| TASK ITEM |
Each of the following records is to be output exactly.

++++++++++++++++++++

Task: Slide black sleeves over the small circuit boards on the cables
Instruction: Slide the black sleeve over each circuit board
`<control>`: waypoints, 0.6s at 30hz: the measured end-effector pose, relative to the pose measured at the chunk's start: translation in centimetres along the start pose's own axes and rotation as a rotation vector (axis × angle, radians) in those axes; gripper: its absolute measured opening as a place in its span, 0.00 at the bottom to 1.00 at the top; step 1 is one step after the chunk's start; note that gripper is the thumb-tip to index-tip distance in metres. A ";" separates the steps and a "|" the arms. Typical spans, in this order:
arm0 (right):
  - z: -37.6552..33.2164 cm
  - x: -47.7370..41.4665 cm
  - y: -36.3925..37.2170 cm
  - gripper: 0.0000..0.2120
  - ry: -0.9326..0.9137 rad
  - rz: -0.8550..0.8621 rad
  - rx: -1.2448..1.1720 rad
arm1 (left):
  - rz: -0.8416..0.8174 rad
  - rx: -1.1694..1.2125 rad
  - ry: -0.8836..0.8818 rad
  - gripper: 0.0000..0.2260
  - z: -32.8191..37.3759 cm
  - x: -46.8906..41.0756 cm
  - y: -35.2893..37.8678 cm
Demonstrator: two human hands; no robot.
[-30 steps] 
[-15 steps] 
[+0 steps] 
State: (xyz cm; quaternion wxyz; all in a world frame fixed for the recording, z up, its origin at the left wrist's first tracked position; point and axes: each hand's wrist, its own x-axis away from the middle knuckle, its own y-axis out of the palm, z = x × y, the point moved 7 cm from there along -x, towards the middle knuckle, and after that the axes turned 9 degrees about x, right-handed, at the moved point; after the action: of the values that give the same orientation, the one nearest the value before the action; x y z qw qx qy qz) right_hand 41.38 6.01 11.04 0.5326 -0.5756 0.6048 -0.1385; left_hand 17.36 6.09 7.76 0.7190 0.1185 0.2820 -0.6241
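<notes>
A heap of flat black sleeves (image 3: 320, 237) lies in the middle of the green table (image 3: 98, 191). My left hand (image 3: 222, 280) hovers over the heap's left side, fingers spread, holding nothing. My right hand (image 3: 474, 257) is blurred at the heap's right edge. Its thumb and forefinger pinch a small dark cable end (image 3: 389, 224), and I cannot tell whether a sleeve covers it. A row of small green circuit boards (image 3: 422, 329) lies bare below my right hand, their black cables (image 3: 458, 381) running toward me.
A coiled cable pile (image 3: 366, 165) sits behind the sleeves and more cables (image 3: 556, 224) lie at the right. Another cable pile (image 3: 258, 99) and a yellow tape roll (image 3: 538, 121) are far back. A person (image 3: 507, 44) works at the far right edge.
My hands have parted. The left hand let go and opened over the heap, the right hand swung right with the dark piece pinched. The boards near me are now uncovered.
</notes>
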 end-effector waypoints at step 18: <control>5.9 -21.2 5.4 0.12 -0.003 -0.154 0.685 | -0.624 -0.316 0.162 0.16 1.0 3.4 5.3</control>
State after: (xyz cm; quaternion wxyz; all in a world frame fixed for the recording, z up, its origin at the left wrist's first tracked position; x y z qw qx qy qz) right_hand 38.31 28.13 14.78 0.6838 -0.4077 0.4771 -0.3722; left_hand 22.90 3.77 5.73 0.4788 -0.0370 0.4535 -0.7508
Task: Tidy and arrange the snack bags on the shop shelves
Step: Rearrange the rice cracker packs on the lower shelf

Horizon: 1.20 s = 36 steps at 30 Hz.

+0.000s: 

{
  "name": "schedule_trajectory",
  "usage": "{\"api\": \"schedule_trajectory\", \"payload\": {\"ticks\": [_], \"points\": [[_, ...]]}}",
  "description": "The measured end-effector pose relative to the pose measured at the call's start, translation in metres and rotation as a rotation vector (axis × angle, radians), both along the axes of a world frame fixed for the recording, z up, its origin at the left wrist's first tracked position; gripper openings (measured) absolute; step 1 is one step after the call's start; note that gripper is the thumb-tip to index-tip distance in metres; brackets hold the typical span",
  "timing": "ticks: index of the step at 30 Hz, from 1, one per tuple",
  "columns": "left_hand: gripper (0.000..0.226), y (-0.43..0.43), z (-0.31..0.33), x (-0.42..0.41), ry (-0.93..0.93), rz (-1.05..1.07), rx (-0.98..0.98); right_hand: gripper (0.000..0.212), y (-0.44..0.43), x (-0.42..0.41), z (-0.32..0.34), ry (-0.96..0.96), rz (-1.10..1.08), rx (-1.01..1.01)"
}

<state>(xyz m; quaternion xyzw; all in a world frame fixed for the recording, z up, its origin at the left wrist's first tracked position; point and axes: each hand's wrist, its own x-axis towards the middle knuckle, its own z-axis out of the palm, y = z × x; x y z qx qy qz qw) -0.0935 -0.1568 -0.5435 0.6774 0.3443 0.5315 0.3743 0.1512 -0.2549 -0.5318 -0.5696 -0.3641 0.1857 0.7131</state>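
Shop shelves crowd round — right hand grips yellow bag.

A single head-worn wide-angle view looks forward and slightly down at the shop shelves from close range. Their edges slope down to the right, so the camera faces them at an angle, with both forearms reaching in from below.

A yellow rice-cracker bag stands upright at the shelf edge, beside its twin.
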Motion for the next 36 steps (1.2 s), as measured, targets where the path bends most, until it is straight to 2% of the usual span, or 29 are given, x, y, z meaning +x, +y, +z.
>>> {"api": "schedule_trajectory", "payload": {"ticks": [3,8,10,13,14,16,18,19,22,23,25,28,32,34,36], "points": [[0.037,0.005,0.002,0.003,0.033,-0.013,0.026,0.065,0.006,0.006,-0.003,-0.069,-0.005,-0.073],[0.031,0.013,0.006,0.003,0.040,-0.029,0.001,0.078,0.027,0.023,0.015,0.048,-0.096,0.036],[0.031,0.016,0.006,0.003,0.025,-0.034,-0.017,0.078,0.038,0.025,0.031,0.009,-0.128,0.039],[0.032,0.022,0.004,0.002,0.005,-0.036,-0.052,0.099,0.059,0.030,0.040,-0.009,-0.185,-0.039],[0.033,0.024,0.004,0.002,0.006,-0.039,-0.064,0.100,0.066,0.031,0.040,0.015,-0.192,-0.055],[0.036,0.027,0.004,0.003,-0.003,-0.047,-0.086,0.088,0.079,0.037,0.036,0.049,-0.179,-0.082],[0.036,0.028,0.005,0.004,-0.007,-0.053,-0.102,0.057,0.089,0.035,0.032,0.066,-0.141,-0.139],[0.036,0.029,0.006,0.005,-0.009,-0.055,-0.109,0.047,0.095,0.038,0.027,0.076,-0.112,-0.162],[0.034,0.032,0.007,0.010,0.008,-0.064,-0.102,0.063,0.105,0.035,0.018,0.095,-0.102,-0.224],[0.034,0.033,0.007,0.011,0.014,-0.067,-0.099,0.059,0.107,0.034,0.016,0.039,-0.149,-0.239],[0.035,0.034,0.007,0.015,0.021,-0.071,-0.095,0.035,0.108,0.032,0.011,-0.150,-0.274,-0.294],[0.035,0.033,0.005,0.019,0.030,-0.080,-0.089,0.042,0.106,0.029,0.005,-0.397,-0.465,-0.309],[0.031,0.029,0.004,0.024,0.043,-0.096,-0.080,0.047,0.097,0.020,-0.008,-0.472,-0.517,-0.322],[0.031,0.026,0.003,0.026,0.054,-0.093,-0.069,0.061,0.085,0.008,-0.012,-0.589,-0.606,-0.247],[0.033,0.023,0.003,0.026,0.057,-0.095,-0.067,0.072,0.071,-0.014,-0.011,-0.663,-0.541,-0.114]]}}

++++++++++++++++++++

| TASK OUTPUT |
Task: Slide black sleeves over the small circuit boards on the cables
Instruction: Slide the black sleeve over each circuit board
`<control>`: waypoints, 0.6s at 30hz: the measured end-effector pose, relative to the pose measured at the chunk's start: translation in centimetres along the start pose's own axes and rotation as a rotation vector (axis × angle, radians) in those axes; gripper: its absolute measured opening as a place in its span, 0.00 at the bottom to 1.00 at the top; step 1 is one step after the chunk's start; note that gripper is the thumb-tip to index-tip distance in metres. A ";" separates the steps and a "|" the arms. Typical spans, in this order:
arm0 (right):
  - z: -37.6552..33.2164 cm
  - x: -47.7370..41.4665 cm
  - y: -36.3925..37.2170 cm
  - gripper: 0.0000..0.2120
  - ry: -0.9326..0.9137 rad
  - rz: -0.8550..0.8621 rad
  - rx: -1.2448..1.1720 rad
arm1 (left):
  - rz: -0.8416..0.8174 rad
  - rx: -1.1694..1.2125 rad
  - ry: -0.8836..0.8818 rad
  - gripper: 0.0000..0.2260
  - z: -32.8191..37.3759 cm
  - x: -46.8906..41.0756 cm
  - y: -35.2893..37.8678 cm
Demonstrator: two human hands; no robot.
[-30 steps] 
[-15 steps] 
[+0 steps] 
State: (xyz cm; quaternion wxyz; all in a world frame fixed for the recording, z up, its origin at the left wrist's first tracked position; point and axes: each hand's wrist, its own x-axis away from the middle knuckle, its own y-axis out of the palm, z = x × y, the point moved 7 cm from there along -x, towards the middle knuckle, and after that the axes turned 9 degrees about x, right-handed, at the moved point; after the action: of the values that give the same orientation, the one nearest the value before the action; x y z qw qx qy qz) right_hand 41.38 6.01 11.04 0.5326 -0.5756 0.6048 -0.1385; left_hand 17.36 6.09 7.76 0.7190 0.1185 0.2820 -0.6241
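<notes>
A heap of flat black sleeves (image 3: 320, 237) lies in the middle of the green table (image 3: 98, 191). My left hand (image 3: 222, 280) hovers over the heap's left side, fingers spread, holding nothing. My right hand (image 3: 474, 257) is blurred at the heap's right edge. Its thumb and forefinger pinch a small dark cable end (image 3: 389, 224), and I cannot tell whether a sleeve covers it. A row of small green circuit boards (image 3: 422, 329) lies bare below my right hand, their black cables (image 3: 458, 381) running toward me.
A coiled cable pile (image 3: 366, 165) sits behind the sleeves and more cables (image 3: 556, 224) lie at the right. Another cable pile (image 3: 258, 99) and a yellow tape roll (image 3: 538, 121) are far back. A person (image 3: 507, 44) works at the far right edge.
My hands have parted. The left hand let go and opened over the heap, the right hand swung right with the dark piece pinched. The boards near me are now uncovered.
</notes>
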 end-effector waypoints at step 18: <control>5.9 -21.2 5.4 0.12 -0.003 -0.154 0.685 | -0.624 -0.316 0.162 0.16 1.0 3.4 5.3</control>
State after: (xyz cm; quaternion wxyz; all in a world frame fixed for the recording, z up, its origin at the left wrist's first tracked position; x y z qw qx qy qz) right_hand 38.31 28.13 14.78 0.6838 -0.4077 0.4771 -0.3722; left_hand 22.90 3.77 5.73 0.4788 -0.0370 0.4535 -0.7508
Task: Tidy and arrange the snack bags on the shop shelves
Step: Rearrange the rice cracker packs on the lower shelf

Horizon: 1.20 s = 36 steps at 30 Hz.

+0.000s: 

{
  "name": "schedule_trajectory",
  "usage": "{\"api\": \"schedule_trajectory\", \"payload\": {\"ticks\": [_], \"points\": [[_, ...]]}}",
  "description": "The measured end-effector pose relative to the pose measured at the call's start, translation in metres and rotation as a rotation vector (axis × angle, radians), both along the axes of a world frame fixed for the recording, z up, its origin at the left wrist's first tracked position; gripper openings (measured) absolute; step 1 is one step after the call's start; note that gripper is the thumb-tip to index-tip distance in metres; brackets hold the typical span",
  "timing": "ticks: index of the step at 30 Hz, from 1, one per tuple",
  "columns": "left_hand: gripper (0.000..0.226), y (-0.43..0.43), z (-0.31..0.33), x (-0.42..0.41), ry (-0.93..0.93), rz (-1.05..1.07), rx (-0.98..0.98); right_hand: gripper (0.000..0.212), y (-0.44..0.43), x (-0.42..0.41), z (-0.32..0.34), ry (-0.96..0.96), rz (-1.10..1.08), rx (-1.01..1.01)"
}

<state>(xyz m; quaternion xyzw; all in a world frame fixed for the recording, z up, its origin at the left wrist's first tracked position; point and axes: each hand's wrist, its own x-axis towards the middle knuckle, its own z-axis out of the palm, y = z × x; x y z qx qy qz qw) -0.0935 -0.1568 -0.5435 0.6774 0.3443 0.5315 0.3743 0.1512 -0.2549 -0.5318 -0.5696 -0.3641 0.1857 0.7131</state>
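Shop shelves crowd round — right hand grips yellow bag.

A single head-worn wide-angle view looks forward and slightly down at the shop shelves from close range. Their edges slope down to the right, so the camera faces them at an angle, with both forearms reaching in from below.

A yellow rice-cracker bag stands upright at the shelf edge, beside its twin.
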Motion for the next 36 steps (1.2 s), as measured, targets where the path bends most, until it is straight to 2% of the usual span, or 29 are given, x, y, z meaning +x, +y, +z.
>>> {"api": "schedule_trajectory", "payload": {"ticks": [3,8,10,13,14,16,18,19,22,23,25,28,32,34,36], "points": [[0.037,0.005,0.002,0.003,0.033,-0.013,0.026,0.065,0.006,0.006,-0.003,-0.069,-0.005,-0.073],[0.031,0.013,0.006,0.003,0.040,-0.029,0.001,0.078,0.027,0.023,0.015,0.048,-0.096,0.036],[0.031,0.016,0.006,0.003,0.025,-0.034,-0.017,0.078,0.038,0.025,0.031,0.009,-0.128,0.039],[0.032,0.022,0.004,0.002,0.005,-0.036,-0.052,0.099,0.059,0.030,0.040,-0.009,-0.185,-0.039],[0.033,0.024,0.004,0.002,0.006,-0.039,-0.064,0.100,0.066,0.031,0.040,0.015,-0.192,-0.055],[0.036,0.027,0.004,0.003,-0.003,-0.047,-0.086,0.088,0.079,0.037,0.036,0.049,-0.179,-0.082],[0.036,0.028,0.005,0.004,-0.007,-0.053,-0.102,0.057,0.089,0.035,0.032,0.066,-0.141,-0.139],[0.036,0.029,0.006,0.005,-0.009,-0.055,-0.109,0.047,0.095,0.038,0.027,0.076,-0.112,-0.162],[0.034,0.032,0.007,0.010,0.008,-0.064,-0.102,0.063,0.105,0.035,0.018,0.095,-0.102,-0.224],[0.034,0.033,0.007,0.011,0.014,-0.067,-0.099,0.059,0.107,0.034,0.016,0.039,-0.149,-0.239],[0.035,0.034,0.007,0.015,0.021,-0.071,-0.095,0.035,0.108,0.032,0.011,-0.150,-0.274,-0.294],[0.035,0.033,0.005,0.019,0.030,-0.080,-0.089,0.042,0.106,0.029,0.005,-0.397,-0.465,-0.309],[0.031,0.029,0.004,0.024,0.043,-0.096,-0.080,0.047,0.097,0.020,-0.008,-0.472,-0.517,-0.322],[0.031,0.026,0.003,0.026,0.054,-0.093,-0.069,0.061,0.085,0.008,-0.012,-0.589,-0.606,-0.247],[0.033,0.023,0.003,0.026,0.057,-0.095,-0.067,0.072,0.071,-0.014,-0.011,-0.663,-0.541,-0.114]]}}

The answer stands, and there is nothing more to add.